EXERCISE OBJECTIVE
Go to the line that contains "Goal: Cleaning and" and transcribe from there to the end of the entries, that line and the last one included.

[Start of Attachment]

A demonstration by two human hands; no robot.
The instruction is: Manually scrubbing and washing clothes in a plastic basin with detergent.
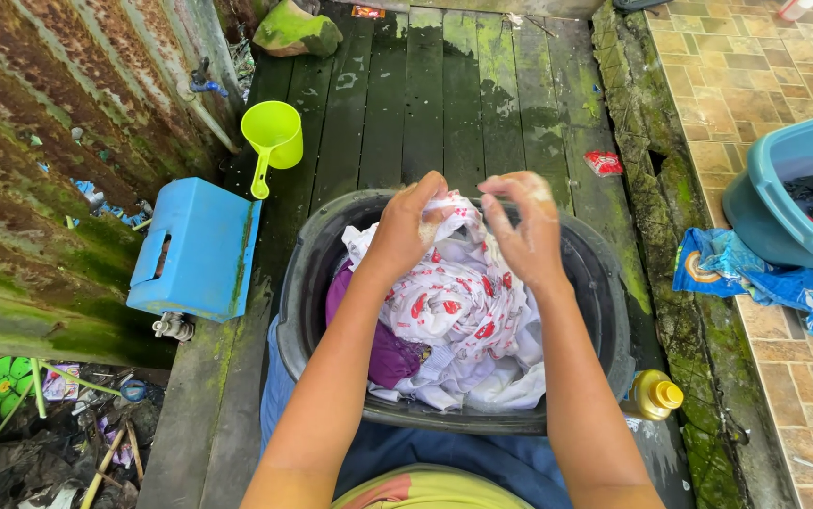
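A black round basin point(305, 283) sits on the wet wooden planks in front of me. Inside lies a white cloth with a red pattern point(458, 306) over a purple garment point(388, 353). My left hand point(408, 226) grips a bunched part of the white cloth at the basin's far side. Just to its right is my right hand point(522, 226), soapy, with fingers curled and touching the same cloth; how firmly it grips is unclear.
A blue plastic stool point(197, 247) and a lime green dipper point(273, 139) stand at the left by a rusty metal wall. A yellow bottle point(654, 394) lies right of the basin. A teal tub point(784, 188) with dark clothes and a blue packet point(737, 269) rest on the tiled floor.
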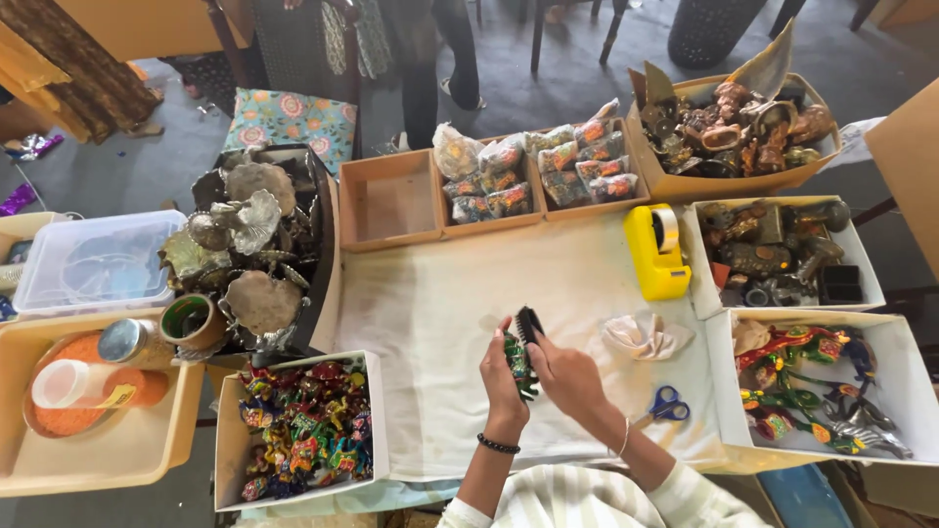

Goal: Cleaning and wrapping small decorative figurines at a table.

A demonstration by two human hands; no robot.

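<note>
Both hands are up over the near middle of the white cloth [469, 293]. The left hand [502, 376] is wrapped around a small colourful painted figurine [515, 360], and the right hand [565, 376] is gripping a little black brush [528, 324] that's touching its top. Blue-handled scissors [668, 404] sit just right of the wrist, and a yellow tape dispenser [656, 252] is further back.

One yellow tape dispenser [656, 251], one pair of blue-handled scissors [667, 405], one crumpled cloth [646, 335], one black brush [529, 324], three brown open trays [391, 203], three white boxes [871, 293], two hands [502, 376]
</note>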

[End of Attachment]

RESULT
Goal: Cleaning and wrapping small decorative figurines at a table.

A demonstration by two human hands; no robot.

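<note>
Both hands are up over the near middle of the white cloth [469, 293]. The left hand [502, 376] is wrapped around a small colourful painted figurine [515, 360], and the right hand [565, 376] is gripping a little black brush [528, 324] that's touching its top. Blue-handled scissors [668, 404] sit just right of the wrist, and a yellow tape dispenser [656, 252] is further back.

One yellow tape dispenser [656, 251], one pair of blue-handled scissors [667, 405], one crumpled cloth [646, 335], one black brush [529, 324], three brown open trays [391, 203], three white boxes [871, 293], two hands [502, 376]
</note>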

With that, the answer is complete.